Assenti, já esperando alguma conversa longa.
— Você e o Jacaré... — Ela hesitou, como se estivesse escolhendo bem as palavras. — Vocês se olharam de um jeito diferente quando ele foi te visitar. Sentiu alguma coisa por ele?
Engasguei-me imediatamente com a água de coco.
— O quê?! Tá louca, mãe?! — balbuciei, ainda tossindo.
Ela apenas sorriu, como se já soubesse algo que eu não confessaria.
— Tá bom, se você diz... — murmurou, levantando-se e rindo enquanto se afastava.
Fiquei estático. De onde ela tirou isso? Não vou negar que o Jacaré é bonito. Mas me apaixonar por ele? Jamais. Ele é um traficante. E isso está longe de ser aceitável.
De volta ao quarto, resolvi mexer no celular para me distrair. Mas m*l o abri e levei outro susto: Jacaré havia me seguido no i********:. Não tive coragem de seguir de volta e deixei o celular de lado. Fui para o frigobar ver o que tinha para comer.
Enquanto remexia lá dentro, minha mãe apareceu na porta.
— Procurando alguma coisa? — perguntou, me assustando.
— Credo, mãe!

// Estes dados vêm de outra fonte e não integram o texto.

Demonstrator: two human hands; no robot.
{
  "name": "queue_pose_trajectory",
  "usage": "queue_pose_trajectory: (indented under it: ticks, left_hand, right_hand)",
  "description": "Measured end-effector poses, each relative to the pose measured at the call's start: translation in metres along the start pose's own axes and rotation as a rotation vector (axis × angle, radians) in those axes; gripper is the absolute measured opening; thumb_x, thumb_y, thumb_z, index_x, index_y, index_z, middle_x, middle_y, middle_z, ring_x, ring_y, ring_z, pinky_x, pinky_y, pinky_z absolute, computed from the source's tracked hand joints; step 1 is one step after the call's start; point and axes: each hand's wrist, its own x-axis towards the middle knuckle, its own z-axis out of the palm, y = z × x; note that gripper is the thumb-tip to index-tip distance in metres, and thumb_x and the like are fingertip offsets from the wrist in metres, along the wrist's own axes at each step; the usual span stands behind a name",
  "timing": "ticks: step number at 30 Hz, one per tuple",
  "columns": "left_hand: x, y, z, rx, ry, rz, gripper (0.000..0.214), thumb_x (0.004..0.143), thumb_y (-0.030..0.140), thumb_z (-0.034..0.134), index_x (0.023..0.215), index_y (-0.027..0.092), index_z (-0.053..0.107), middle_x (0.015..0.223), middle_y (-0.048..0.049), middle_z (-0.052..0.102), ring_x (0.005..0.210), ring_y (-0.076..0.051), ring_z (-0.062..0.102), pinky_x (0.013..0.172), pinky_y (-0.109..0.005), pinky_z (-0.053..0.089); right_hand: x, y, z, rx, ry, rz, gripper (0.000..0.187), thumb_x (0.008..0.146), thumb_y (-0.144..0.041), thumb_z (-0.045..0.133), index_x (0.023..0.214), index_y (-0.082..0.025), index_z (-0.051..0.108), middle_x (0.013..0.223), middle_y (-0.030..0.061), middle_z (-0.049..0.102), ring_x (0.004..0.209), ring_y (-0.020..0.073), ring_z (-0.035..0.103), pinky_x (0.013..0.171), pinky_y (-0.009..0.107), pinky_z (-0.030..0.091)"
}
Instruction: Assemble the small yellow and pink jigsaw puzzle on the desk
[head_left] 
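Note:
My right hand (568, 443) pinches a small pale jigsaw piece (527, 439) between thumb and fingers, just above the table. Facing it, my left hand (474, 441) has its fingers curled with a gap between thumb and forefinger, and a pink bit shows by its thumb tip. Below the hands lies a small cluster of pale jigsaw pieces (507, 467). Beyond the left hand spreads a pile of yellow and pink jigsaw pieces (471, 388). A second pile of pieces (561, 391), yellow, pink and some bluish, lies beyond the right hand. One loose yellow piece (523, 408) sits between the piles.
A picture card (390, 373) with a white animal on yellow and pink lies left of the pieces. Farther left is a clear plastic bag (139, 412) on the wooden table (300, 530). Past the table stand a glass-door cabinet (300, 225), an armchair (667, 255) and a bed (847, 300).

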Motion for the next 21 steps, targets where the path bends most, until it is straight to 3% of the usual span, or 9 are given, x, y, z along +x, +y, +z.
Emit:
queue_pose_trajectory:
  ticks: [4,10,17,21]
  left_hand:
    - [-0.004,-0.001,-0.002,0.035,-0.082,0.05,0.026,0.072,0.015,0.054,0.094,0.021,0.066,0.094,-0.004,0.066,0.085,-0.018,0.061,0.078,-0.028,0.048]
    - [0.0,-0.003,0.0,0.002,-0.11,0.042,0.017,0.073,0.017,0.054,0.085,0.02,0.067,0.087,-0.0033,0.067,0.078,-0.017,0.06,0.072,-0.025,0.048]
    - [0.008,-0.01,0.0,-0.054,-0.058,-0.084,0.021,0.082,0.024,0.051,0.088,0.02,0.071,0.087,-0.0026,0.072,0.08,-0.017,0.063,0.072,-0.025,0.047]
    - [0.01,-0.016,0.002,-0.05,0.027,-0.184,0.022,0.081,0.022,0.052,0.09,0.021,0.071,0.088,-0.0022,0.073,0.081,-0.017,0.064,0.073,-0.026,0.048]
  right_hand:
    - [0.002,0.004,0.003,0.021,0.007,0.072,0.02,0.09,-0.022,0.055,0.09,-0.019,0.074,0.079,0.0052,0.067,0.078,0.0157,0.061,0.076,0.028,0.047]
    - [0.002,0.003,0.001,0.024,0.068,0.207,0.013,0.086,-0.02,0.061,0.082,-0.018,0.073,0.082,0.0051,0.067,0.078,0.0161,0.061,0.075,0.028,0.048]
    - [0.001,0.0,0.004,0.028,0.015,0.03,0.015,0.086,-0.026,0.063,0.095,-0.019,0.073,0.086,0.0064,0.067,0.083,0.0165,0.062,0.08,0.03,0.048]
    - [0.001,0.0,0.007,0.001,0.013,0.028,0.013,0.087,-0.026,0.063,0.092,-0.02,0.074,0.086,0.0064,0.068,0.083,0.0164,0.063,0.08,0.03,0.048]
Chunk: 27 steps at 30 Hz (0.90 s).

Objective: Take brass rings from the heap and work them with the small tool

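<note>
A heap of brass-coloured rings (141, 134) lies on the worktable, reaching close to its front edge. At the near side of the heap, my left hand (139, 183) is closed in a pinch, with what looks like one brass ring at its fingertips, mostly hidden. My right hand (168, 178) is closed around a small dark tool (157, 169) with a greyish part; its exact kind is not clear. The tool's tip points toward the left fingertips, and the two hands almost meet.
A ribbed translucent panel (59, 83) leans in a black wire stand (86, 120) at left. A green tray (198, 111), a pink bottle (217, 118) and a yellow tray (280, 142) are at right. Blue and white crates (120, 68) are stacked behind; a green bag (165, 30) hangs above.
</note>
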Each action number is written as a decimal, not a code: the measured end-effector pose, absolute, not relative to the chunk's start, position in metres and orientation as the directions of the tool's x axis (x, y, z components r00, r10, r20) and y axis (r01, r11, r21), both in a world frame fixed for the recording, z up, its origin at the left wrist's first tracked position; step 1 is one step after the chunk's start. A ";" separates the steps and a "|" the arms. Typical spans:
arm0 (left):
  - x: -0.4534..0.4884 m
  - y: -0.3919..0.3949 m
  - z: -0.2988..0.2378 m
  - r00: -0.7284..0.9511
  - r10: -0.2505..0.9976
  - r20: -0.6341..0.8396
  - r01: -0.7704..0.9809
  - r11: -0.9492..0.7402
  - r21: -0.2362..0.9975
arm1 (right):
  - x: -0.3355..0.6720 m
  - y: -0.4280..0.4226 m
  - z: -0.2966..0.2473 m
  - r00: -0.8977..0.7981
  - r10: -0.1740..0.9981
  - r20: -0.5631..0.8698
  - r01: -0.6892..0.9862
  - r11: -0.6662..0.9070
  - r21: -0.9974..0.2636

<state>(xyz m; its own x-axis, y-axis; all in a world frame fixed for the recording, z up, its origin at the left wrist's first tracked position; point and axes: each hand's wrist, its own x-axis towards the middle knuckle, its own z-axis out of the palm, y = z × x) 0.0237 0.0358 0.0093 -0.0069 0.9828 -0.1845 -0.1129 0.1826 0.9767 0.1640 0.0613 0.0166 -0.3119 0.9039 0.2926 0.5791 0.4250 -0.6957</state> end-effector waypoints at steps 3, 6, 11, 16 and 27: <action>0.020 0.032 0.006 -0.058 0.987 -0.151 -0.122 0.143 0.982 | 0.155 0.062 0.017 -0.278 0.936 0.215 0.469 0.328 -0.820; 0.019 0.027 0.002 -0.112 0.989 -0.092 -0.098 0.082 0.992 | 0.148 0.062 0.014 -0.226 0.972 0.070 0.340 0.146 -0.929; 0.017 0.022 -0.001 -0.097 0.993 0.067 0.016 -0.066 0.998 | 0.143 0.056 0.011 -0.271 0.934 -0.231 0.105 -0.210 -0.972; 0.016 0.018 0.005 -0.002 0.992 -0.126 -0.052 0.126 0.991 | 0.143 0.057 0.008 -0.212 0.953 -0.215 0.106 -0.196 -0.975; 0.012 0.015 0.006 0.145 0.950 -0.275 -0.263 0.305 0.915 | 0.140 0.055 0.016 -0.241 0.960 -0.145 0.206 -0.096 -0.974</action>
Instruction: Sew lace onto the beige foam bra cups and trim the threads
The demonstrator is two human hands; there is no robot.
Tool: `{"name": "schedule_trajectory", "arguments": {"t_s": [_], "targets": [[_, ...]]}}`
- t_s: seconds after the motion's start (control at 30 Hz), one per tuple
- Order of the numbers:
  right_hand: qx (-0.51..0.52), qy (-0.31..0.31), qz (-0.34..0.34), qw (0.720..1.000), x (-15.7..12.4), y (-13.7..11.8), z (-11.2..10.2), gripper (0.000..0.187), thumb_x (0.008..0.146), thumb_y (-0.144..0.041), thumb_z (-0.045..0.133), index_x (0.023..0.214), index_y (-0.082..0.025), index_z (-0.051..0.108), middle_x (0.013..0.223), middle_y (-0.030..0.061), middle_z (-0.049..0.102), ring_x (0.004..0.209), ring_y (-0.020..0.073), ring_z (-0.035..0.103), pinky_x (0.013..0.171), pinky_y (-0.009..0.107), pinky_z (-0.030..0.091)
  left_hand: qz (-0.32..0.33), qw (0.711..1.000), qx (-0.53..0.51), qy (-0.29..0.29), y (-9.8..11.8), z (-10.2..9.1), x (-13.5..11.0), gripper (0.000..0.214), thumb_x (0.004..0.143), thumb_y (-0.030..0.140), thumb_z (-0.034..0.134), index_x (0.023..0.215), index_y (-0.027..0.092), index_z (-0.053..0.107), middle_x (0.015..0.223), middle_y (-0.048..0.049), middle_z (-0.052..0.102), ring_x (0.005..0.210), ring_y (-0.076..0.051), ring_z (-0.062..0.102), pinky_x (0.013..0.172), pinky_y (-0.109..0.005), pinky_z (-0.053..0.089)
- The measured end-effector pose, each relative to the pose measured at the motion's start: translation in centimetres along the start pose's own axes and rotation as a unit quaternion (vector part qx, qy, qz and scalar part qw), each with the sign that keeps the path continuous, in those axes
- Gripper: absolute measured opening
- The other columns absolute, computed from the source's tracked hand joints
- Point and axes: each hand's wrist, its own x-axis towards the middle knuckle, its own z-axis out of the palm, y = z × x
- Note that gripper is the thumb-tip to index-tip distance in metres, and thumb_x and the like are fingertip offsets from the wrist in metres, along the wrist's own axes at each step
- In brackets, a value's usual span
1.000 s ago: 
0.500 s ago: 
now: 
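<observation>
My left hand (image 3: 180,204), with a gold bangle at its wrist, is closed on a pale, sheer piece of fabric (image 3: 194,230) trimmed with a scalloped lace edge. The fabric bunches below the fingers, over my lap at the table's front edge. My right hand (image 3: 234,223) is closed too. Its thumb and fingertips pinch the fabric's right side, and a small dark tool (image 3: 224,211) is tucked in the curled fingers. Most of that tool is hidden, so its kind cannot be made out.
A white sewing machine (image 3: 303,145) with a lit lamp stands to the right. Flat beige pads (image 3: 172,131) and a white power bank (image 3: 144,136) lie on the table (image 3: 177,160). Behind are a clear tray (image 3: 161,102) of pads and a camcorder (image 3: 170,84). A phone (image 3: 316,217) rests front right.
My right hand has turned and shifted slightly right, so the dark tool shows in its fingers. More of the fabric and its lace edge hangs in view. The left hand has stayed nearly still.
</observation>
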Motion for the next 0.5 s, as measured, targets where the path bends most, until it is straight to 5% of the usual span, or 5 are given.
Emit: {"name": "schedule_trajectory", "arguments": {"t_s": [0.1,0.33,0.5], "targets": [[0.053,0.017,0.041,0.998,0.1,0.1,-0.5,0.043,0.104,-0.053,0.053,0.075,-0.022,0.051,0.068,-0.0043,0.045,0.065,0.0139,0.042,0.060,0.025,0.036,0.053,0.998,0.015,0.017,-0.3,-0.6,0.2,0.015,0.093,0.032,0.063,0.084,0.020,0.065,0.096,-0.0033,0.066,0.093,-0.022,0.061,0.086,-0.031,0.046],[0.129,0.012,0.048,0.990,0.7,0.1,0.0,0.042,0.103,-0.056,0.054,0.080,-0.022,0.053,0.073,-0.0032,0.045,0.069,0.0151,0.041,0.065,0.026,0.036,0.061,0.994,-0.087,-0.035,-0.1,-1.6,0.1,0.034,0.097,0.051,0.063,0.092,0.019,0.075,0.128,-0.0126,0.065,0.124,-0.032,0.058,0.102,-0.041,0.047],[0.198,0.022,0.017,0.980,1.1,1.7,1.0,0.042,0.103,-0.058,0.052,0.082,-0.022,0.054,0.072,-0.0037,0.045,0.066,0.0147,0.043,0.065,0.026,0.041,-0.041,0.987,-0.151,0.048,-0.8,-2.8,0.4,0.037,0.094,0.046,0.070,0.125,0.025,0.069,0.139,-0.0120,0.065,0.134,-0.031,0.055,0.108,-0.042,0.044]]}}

Quase morri de susto. Sim, estou com fome, mas aqui só tem água e frutas... Não rola.
Ela riu, já pegando o telefone.
— Vou pedir um caldo leve.
Suspirei, desanimado, mas assenti. Enquanto esperávamos a comida, coloquei um filme para passar o tempo. Estávamos no meio das risadas quando a porta bateu. Minha mãe foi atender, achando que eram os caldos, mas voltou puxando meu pai para dentro... sendo carregado pelo Jacaré. Os dois estavam bêbados.
Meu sangue ferveu.
— Não acredito que tá bêbado, papai!
Jacaré retrucou:
— Relaxa, moleque.
Levantei-me, enfrentando-o com o pouco que me restava de força.
— O "moleque" tem nome. E você me respeita porque eu não sou qualquer um, entendeu?
Ele riu de canto e ignorou minha reação, jogando meu pai na cama como se fosse um saco de batatas. Enquanto minha mãe cuidava dele, Jacaré me olhou firme e eu senti um frio percorrer minha espinha.
— Que foi? Nunca me viu? — perguntei.
— Não... Tu tá bem diferente da primeira vez que te vi. — Ele coçou a barba, sem tirar os olhos de mim.
Encarei-o com raiva e respondi, a voz firme:
— A partir de hoje, pra você, sou um desconhecido. Depois de ver meu pai nesse estado, você perdeu o resto de respeito que eu podia ter.
Ele abriu a boca para retrucar, mas minha mãe voltou ao quarto, e ele resolveu sair sem discutir. Ainda assim, lançou um último olhar, que não consegui decifrar. Quando a porta finalmente se fechou, soltei o ar que nem percebi que estava prendendo.
Olhei para o meu pai, decepcionado, e deitei, decidido: amanhã ele me explicaria tudo. Nada disso ficaria assim.